Notice how the thick /f/ alliteration of this opening line makes the speaker's declaration all the more emphatic and memorable:
Fame is a fickle food
The first line reads like an aphorism: short, clever, and quotable, it has the feeling of bearing some profound truth in just a few words.
The speaker builds on the idea of "fame" as "food" in the next line, saying that this metaphorical meal is served "Upon a shifting plate." Not only is fame itself unpredictable, then, but the context in which fame exists is also inconstant. That is, what's in one day might be out the next; fame is "shifting" in the sense that people can never get a firm grip on it.

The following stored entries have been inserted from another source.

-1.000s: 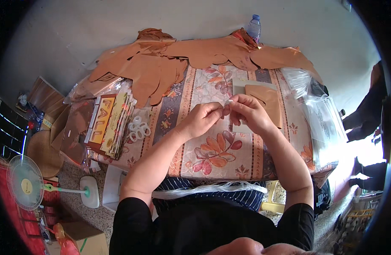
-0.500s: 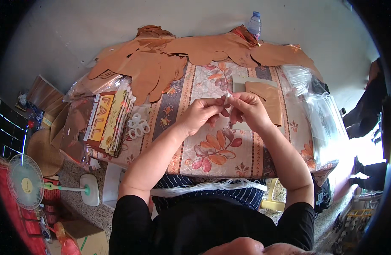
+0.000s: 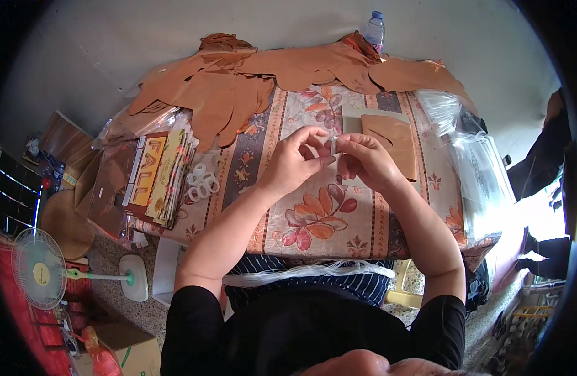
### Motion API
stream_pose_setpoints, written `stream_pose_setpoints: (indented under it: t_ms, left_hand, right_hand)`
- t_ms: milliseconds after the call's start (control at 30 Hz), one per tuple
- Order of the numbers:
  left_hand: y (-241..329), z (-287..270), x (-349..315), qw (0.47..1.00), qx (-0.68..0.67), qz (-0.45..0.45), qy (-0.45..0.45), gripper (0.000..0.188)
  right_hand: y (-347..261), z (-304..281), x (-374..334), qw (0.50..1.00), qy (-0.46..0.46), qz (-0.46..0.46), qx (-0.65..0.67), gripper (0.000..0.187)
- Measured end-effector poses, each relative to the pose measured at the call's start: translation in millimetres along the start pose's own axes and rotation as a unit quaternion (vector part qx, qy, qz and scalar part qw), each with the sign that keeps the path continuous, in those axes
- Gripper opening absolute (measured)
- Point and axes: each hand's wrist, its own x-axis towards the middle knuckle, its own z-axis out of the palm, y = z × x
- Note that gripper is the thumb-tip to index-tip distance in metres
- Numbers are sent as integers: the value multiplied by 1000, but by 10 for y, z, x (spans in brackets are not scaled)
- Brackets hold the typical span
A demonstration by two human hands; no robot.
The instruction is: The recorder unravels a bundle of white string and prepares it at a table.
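Note:
Over the middle of the table, my right hand (image 3: 367, 158) pinches a small white piece (image 3: 333, 145) between thumb and fingertips; its exact kind is too small to make out. Close beside it, my left hand (image 3: 296, 160) has its fingers curled, with the thumb apart from the index finger. Its fingertips are near the white piece, and I cannot tell whether they touch it. Just beyond my right hand, a folded brown paper piece (image 3: 392, 147) lies on a pale grey sheet (image 3: 356, 118). White strands (image 3: 310, 271) lie across my lap.
Several white rings (image 3: 204, 183) lie left of my hands, beside a stack of printed fall-themed cards (image 3: 166, 178). Brown paper cutouts (image 3: 226, 94) cover the far side, near a water bottle (image 3: 375, 31). Clear plastic bags (image 3: 470, 169) lie right. A fan (image 3: 39, 269) stands left.
My left thumb and index finger have parted and the hand has opened up a little. My right hand still pinches the white piece in nearly the same spot.

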Motion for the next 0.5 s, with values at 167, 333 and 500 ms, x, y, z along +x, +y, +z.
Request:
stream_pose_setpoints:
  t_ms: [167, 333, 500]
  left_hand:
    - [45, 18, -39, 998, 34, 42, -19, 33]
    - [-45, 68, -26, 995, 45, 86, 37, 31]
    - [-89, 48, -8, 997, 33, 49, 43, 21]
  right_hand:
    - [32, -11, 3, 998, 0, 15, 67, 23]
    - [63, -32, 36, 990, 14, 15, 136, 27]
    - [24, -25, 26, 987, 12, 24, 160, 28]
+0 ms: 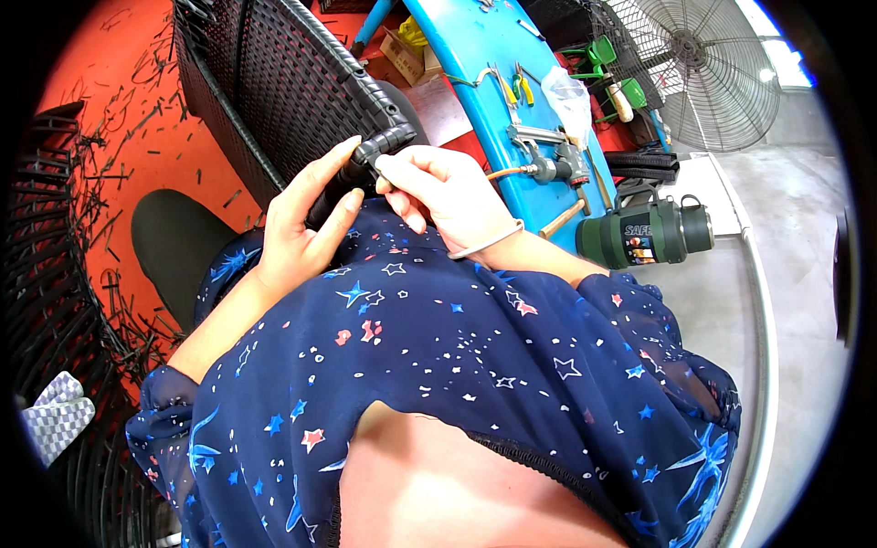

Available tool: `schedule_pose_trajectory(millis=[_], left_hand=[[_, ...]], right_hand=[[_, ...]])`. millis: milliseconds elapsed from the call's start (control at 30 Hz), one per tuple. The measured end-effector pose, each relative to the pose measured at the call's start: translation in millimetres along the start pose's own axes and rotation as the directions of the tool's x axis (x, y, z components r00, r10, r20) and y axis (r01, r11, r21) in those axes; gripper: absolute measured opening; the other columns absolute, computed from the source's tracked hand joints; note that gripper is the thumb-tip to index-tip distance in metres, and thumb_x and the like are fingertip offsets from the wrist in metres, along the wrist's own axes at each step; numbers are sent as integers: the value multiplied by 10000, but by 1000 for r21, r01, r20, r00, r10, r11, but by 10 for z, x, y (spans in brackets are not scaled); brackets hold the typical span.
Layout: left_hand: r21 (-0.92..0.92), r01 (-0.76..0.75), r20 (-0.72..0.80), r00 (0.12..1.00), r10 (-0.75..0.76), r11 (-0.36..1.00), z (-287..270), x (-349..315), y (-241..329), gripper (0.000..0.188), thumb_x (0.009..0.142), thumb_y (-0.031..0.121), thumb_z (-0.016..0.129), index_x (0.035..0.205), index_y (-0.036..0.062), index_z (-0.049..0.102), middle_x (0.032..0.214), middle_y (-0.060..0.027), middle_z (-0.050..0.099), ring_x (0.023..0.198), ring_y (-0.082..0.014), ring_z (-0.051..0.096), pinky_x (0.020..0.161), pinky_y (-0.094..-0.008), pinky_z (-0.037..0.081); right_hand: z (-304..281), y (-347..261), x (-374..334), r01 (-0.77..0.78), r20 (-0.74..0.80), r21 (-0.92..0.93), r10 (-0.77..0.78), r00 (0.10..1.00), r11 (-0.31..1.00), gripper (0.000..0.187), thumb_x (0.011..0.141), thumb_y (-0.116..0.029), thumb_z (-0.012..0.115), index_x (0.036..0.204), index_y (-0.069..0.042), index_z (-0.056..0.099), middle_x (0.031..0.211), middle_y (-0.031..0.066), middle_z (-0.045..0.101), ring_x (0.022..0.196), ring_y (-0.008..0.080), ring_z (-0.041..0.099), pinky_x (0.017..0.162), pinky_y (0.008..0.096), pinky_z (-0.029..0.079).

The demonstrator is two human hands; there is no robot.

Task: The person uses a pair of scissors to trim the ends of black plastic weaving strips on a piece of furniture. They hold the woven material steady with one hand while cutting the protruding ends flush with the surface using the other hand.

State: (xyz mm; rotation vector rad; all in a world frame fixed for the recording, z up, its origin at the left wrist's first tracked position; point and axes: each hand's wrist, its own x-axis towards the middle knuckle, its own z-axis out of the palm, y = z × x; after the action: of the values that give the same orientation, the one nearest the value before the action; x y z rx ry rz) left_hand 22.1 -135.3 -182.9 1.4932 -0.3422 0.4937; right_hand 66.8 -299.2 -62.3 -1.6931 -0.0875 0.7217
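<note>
A black woven wicker furniture piece (288,87) leans toward me, its wrapped corner (388,137) close to my lap. My left hand (297,219) is closed round the black wrapped frame bar below that corner, thumb on one side and fingers on the other. Against the corner's end, my right hand (443,192) is closed in a pinch, with thumb and curled fingers together. Whatever lies between those fingertips is mostly hidden; black wicker wrapping shows right beside them.
On the right, a blue table (475,68) carries yellow-handled pliers (523,87), a pneumatic tool (557,164) with an orange hose, a hammer (564,217) and a plastic bag (568,100). A green flask (639,233) and large fan (690,55) are beyond. Black scraps litter the red floor (119,173).
</note>
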Motion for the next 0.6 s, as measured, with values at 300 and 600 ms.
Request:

These first two lines are written mostly in iambic trimeter, a meter consisting of three iambs in a row, with a variation in the first foot of line 1:
Fame is | a fick- | le food
Upon | a shift- | ing plate
That opening foot ("Fame is") is a trochee (a stressed syllable followed by an unstressed syllable), which is a common variation in iambic meters and starts the poem off on a rousing, forceful note. After this, the poem follows a steady da-DUM rhythm that grants its lines a familiar, musical cadence.